Implicit Differentiation
Implicit Differentiation Revision
Implicit Differentiation
An implicit relation between x and y is one written as f(x,y)=g(x,y). They often appear for relations that it is impossible to write in the form y=f(x). Despite not having a nice expression for y in terms of x, we can still differentiate implicit relations.
Method for Implicit Differentiation
To carry out implicit differentiation, follow these steps.
Step 1: Differentiate terms that are in x only.
Step 2: Use the chain rule to differentiate terms in y only.
\dfrac{d}{dx}(f(y))=\dfrac{d}{dy}(f(y))\dfrac{dy}{dx}
This is the same as differentiating f(y) normally then multiplying by \dfrac{dy}{dx}.
Step 3: Use the product rule for terms that are in both x and y.
\dfrac{d}{dx}(u(x)v(y))=u(x)\dfrac{d}{dx}(v(y))+v(y)\dfrac{d}{dx}(u(x))
And you can use the rule in step 2 to find \dfrac{d}{dx}(v(y)).
Step 4: Rearrange the resulting equation to make \dfrac{dy}{dx} the subject.
Finding the Gradient with Implicit Differentiation
Implicit differentiation still finds the gradient. We can calculate the gradient at a given x value by finding the y value from the equation for the curve then finding \dfrac{dy}{dx} at these values of x and y.
We can also find other things, such as an equation linking x and y at stationary points: \dfrac{dy}{dx}=0.

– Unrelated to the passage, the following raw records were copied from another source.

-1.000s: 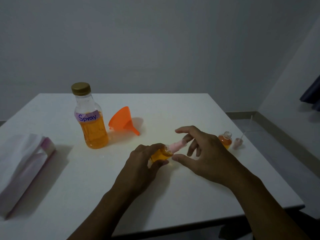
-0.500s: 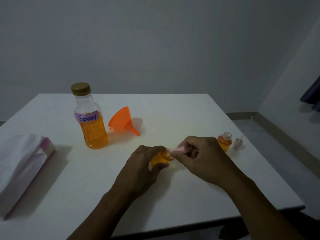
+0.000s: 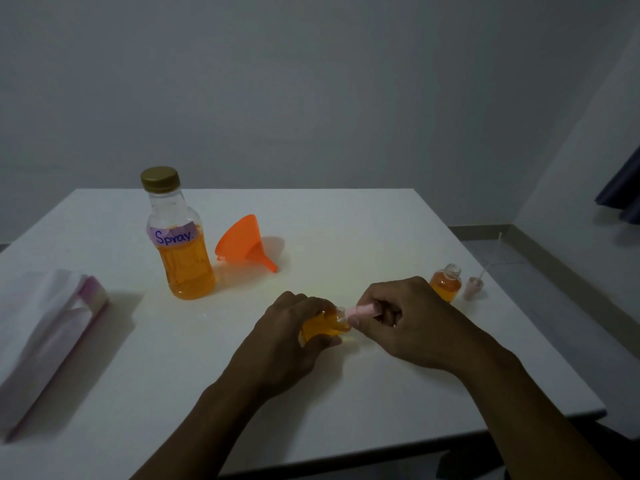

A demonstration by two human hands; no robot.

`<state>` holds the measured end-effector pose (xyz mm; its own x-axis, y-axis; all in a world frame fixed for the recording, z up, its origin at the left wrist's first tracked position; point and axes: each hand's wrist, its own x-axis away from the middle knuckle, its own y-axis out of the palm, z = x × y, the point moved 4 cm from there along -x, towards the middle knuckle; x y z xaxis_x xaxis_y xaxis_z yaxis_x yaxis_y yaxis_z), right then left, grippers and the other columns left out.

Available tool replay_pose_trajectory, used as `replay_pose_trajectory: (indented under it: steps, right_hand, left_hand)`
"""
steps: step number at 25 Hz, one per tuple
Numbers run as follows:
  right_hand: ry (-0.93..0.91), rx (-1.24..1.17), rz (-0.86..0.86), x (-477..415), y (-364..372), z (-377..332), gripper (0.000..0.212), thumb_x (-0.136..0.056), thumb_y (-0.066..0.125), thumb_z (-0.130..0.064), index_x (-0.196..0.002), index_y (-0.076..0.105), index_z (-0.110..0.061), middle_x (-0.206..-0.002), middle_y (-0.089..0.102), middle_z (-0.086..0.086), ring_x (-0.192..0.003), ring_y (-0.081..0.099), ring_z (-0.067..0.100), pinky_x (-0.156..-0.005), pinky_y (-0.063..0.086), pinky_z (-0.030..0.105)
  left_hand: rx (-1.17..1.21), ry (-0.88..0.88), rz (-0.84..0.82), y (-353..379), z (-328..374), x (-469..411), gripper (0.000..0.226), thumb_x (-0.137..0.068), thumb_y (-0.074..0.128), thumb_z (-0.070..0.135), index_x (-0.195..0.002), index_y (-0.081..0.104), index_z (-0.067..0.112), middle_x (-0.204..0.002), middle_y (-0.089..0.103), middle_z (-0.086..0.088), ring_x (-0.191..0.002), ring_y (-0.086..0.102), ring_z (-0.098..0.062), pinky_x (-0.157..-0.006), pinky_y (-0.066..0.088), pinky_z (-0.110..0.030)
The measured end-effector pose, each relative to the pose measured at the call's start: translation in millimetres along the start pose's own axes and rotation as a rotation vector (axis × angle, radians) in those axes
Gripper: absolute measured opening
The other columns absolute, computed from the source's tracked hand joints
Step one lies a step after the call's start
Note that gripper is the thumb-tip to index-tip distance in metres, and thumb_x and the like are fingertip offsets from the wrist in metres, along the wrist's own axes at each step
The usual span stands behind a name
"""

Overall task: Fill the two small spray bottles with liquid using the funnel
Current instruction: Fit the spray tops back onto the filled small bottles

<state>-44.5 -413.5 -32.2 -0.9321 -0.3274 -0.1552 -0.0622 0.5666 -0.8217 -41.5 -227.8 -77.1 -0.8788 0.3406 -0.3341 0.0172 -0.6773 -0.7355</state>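
Note:
My left hand grips a small spray bottle full of orange liquid, tilted sideways just above the white table. My right hand is closed on that bottle's pink spray cap at its neck. A second small bottle with orange liquid stands uncapped to the right, its pink spray head with dip tube beside it. The orange funnel lies on its side behind my hands. A larger bottle labelled "Spray", gold-capped and about half full of orange liquid, stands at the left.
A white and pink tissue pack lies at the table's left edge. The second small bottle and its spray head sit close to the right edge of the table. A grey wall runs behind.
My right hand's fingers, spread open a second ago, have closed around the pink cap at the bottle's neck. My left hand keeps its hold on the small bottle.

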Motion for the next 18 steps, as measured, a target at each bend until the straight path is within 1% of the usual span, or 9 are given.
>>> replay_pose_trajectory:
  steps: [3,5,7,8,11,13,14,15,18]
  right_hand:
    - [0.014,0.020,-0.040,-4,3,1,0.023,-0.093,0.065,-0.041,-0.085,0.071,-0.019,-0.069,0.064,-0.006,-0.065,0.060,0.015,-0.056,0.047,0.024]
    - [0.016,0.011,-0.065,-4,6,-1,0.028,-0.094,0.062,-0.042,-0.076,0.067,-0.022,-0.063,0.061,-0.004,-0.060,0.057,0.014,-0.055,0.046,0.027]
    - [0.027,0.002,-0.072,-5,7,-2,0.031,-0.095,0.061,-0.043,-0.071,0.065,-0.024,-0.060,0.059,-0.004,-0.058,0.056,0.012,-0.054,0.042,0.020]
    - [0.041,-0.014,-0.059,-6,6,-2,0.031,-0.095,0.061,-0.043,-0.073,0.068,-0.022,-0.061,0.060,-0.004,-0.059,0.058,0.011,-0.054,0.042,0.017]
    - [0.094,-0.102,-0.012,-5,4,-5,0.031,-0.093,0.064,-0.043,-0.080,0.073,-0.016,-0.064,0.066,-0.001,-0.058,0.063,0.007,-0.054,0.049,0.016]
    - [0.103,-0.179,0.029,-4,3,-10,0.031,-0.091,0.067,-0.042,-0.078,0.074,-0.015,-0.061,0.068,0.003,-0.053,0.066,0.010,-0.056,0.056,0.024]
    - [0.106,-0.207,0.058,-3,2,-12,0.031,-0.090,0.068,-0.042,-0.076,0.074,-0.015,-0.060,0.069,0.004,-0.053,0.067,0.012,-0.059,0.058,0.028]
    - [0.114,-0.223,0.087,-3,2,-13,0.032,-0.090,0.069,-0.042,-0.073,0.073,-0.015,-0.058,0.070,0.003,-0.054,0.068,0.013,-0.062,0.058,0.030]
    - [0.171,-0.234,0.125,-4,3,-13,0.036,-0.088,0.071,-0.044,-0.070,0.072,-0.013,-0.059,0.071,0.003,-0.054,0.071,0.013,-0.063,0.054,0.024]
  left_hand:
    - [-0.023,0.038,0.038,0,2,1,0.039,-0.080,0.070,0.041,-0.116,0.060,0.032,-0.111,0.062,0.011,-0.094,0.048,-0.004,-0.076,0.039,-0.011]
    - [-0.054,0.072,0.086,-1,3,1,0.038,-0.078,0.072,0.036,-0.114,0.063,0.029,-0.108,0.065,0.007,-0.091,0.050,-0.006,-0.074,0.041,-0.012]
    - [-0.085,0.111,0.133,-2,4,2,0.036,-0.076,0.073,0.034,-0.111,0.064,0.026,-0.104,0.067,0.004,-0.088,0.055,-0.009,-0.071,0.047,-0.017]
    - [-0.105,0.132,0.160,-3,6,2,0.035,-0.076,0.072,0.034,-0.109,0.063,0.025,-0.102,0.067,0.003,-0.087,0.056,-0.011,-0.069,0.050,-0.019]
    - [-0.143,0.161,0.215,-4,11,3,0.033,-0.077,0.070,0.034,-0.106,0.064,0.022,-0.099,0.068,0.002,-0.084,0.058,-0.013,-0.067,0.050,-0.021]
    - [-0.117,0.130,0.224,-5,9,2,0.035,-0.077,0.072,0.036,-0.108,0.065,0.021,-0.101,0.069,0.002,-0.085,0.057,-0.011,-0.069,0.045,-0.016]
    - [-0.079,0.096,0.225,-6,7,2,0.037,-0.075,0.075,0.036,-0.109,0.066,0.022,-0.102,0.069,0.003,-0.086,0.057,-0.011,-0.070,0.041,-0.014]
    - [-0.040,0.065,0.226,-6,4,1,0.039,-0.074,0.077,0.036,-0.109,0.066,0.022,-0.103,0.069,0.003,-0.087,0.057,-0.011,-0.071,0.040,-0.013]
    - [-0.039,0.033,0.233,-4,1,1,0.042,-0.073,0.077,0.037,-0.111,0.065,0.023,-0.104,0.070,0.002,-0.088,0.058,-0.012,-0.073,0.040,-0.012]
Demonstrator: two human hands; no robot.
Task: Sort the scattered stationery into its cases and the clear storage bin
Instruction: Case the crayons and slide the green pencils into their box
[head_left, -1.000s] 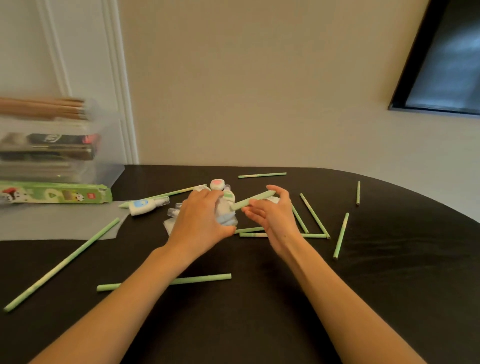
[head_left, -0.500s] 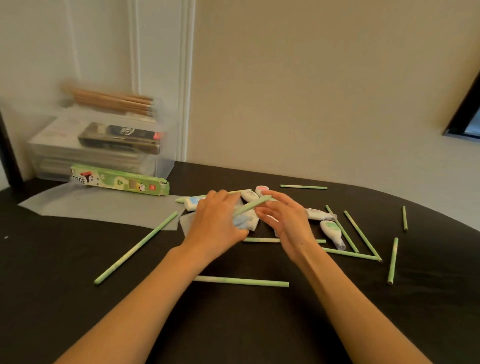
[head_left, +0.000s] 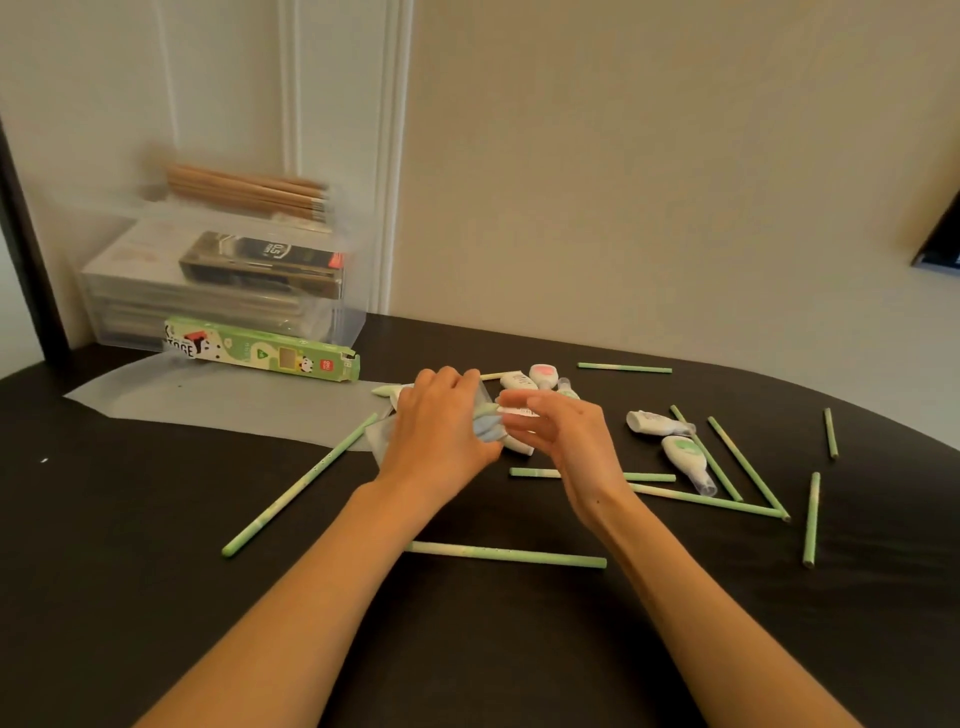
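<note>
Left hand grips a bundle of small correction-tape pieces mid-table; right hand, fingers loosely curled, touches it, grip unclear. Green pencils lie scattered on the black table; green pencil case beside the clear storage bin, far left. Risk: the overfull left-hand bundle may spill during carrying.

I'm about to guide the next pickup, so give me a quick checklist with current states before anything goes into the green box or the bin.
1. Left hand grips a blue item: ok.
2. Right hand free: cannot tell, its fingers meet the left hand's.
3. Green box end open: cannot tell.
4. Bin reachable, back left: ok.
5. Pencils gathered: not ok, scattered across the table.
</note>
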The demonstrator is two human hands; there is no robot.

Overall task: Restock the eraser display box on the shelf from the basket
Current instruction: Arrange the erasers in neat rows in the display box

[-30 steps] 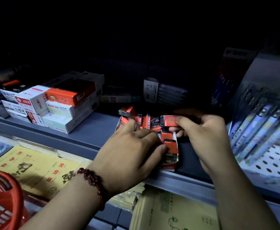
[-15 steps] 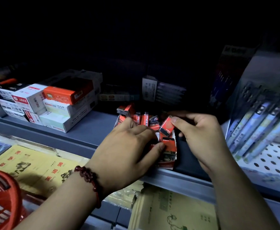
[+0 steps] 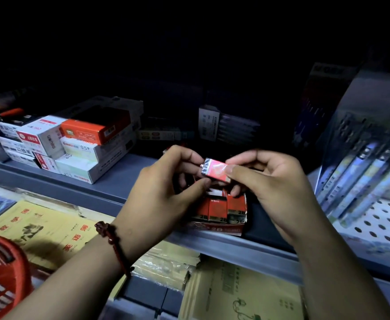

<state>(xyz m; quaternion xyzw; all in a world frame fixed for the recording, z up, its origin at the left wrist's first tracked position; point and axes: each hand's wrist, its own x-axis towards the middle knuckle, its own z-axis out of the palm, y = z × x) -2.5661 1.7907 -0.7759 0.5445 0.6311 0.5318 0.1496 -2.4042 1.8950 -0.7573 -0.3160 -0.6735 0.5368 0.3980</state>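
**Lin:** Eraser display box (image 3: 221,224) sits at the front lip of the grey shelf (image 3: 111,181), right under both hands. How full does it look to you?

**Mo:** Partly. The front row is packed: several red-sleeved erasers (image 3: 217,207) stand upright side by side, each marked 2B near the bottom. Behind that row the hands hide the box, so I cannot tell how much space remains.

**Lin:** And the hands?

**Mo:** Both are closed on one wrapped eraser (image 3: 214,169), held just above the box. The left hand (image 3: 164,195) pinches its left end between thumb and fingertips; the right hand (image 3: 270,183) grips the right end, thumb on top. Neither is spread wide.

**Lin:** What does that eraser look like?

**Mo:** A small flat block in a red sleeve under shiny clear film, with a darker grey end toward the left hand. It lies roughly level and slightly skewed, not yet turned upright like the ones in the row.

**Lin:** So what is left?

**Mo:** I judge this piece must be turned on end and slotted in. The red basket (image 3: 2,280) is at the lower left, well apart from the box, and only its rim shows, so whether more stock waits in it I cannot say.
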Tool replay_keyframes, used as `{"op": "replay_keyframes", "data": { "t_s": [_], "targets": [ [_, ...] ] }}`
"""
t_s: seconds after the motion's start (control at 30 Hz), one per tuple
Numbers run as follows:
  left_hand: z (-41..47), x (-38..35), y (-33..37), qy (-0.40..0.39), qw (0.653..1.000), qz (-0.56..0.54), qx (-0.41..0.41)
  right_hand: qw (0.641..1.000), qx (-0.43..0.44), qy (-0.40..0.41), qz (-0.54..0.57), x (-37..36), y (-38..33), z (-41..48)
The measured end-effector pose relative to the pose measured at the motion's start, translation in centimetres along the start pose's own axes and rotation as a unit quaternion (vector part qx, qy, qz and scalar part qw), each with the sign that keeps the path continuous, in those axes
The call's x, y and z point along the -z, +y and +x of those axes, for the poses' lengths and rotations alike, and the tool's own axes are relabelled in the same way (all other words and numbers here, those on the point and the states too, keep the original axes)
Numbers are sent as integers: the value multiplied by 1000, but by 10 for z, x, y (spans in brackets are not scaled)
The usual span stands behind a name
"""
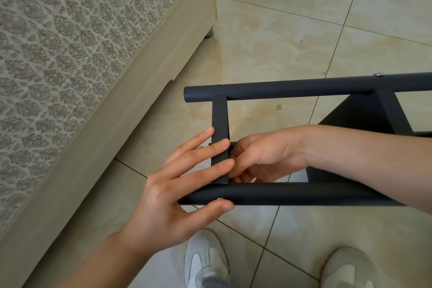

Example: A curve is defined by y^{2}-3xy+x^{2}=0. Find the gradient at all points where x=2.
y^{2}-3xy+x^{2}=0Implicitly differentiate:
2y\dfrac{dy}{dx}-3x\dfrac{dy}{dx}-3y+2x=0
Rearrange:
(2y-3x)\dfrac{dy}{dx}-3y+2x=0
\dfrac{dy}{dx}+\dfrac{2x-3y}{2y-3x}=0
\dfrac{dy}{dx}=\dfrac{3y-2x}{2y-3x}
Substitute x value into curve to find y values:
At x=2, y^{2}-6y+4=0
y=\dfrac{-(-6)\pm\sqrt{(-6)^{2}-4\times1\times4}}{2\times1}
y=\dfrac{6\pm\sqrt{36-16}}{2}
y=3\pm\dfrac{\sqrt{20}}{2}
y=3\pm\sqrt{5}
Substitute x,y values into \dfrac{dy}{dx}:
y=3+\sqrt{5} \dfrac{dy}{dx}=\dfrac{3(3+\sqrt{5})-2\times2}{2(3+\sqrt{5})-3\times2} \dfrac{dy}{dx}=\dfrac{9+3\sqrt{5}-4}{6+2\sqrt{5}-6} \dfrac{dy}{dx}=\dfrac{5+3\sqrt{5}}{2\sqrt{5}} \dfrac{dy}{dx}=\dfrac{5\sqrt{5}+15}{10} \dfrac{dy}{dx}=\dfrac{3+\sqrt{5}}{2} |
y=3-\sqrt{5} \dfrac{dy}{dx}=\dfrac{3(3-\sqrt{5})-2\times2}{2(3-\sqrt{5})-3\times2} \dfrac{dy}{dx}=\dfrac{9-3\sqrt{5}-4}{6-2\sqrt{5}-6} \dfrac{dy}{dx}=\dfrac{5-3\sqrt{5}}{-2\sqrt{5}} \dfrac{dy}{dx}=\dfrac{5\sqrt{5}-15}{-10} \dfrac{dy}{dx}=\dfrac{3-\sqrt{5}}{2} |
Hence, gradients at x=2 are \dfrac{3+\sqrt{5}}{2} and \dfrac{3-\sqrt{5}}{2}
Differentiating the Inverse Trigonometric Functions
Implicit differentiation is how we find the derivative of \arcsin, \arccos and arctan.
Example: Find the derivative of \arcsin(x).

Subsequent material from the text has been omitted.